Zwanzig kolumbianische Kaffeewachstumsverbände nahmen an der HOTELEX Shenzhen 2025-Messe teil und knüpften 957 Handelskontakte zu asiatischen Importeuren. Diese Initiative ist Teil der Ruta del Café-Strategie, die darauf abzielt, Märkte für Spezialkaffeeproduzenten zu erweitern. Ein Schlüsselabkommen sah den jährlichen Export von 30 Tonnen Kaffee nach China vor.

Die Beteiligung von 20 kolumbianischen Kaffeewachstumsverbänden an der HOTELEX Shenzhen 2025-Messe in China brachte positive Ergebnisse im Rahmen der Initiative Ruta del Café. Spezialkaffeeproduzenten aus Kolumbien schlossen 957 Handelsnetzwerke mit potenziellen Käufern aus Ländern wie China, Japan, Hongkong, Macao, Südkorea und Indien. Diese Verbindungen bieten eine starke Grundlage für Verhandlungen und Geschäftsbeziehungen mittel- und langfristig.

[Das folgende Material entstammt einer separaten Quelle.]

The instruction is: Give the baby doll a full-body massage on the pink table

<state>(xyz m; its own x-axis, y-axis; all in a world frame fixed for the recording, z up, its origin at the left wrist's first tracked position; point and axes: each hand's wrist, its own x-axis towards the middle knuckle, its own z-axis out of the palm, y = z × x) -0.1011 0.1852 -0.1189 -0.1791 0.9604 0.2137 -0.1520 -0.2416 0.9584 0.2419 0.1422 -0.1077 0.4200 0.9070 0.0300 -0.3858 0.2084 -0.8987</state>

Außenministerin Rosa Yolanda Villavicencio Mapy betonte: „Diese Handelsnetzwerke ermöglichen die Stärkung von Verhandlungs-, Vertriebs- und Positionierungsprozessen für kolumbianischen Spezialkaffee in Asien und eröffnen neue Chancen für kleine und mittlere Produzenten.“

Ein herausragender Erfolg war ein Abkommen, das von einer Kaffeewachstumsbetreiberin aus Rovira, Tolima, abgeschlossen wurde, die sich verpflichtete, jährlich 30 Tonnen ihres Spezialkaffees „Tres Marías“ nach Guangzhou in China zu exportieren. Darüber hinaus beliefen sich die Probenverkäufe während der dreitägigen Veranstaltung auf einen Wert, der dem Preis einer nach diesem Markt exportierten Kaffeetonne entspricht, was den Reiz durch Promotions- und Verkostungsstrategien unterstreicht.

Getragen von der Regierung des Wandels zielt die Ruta del Café darauf ab, die Bedingungen für Kaffeefamilien zu verbessern, indem internationale Märkte erschlossen, Zwischenhändler umgangen und die Einkommen im Sektor gesteigert werden. Die Teilnehmer wurden transparent ausgewählt, mit Plänen für neue Ziele und Ausschreibungen im Jahr 2026, um mehr kleine und mittlere Produzenten in diese Handelsinitiativen einzubeziehen.